◆ What is needed
Below are some records. Say how many of their lines include the string "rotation", giving only the number.

(Records from a data collection)
• • • • •

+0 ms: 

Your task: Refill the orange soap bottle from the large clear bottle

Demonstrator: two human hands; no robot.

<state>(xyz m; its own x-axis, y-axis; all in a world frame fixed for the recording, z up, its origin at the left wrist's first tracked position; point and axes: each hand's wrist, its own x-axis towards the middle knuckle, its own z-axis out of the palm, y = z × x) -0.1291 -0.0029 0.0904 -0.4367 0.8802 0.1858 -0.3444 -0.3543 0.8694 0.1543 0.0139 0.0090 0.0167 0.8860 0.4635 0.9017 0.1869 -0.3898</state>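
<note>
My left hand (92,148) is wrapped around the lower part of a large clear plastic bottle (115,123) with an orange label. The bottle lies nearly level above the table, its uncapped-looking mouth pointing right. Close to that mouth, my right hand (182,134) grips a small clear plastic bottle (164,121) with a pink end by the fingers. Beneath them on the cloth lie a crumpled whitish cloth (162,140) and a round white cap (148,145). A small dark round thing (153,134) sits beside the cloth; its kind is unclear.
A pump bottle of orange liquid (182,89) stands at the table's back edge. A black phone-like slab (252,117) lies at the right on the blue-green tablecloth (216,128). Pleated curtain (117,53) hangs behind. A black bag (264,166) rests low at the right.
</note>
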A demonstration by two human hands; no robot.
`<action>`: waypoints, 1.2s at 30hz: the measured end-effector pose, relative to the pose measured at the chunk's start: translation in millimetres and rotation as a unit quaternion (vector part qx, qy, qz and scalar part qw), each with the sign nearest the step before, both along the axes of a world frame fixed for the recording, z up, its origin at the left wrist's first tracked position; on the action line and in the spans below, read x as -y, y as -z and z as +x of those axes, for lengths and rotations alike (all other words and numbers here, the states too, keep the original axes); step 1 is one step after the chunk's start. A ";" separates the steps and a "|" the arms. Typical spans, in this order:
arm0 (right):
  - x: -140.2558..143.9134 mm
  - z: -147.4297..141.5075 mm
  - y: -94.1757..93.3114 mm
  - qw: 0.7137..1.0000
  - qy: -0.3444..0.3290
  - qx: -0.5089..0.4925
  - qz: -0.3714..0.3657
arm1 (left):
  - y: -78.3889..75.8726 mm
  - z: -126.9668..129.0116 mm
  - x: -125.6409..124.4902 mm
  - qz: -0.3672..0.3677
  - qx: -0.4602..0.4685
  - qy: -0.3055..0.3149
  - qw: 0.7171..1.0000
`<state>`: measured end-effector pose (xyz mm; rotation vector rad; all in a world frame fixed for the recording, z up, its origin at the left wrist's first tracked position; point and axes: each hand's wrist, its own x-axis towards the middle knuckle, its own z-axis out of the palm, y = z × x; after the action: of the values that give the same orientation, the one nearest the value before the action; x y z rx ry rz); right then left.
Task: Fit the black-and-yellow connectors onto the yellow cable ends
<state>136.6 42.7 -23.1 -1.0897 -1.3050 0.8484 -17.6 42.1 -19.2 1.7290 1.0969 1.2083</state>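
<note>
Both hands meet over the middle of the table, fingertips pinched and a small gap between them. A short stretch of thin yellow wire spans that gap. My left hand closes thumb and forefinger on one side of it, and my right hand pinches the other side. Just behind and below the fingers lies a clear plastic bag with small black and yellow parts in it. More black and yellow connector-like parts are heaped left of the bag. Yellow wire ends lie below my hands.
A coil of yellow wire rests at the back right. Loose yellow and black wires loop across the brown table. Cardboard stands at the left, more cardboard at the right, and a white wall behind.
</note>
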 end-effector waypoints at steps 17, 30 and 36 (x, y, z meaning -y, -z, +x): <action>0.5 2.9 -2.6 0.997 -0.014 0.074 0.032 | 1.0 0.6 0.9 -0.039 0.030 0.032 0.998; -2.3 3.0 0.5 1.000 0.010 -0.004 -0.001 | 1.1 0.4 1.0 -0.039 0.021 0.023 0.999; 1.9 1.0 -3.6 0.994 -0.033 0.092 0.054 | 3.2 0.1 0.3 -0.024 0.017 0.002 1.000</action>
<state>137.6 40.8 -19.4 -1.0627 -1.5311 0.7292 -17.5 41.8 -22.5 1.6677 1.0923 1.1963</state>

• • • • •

◆ Answer to this exercise
2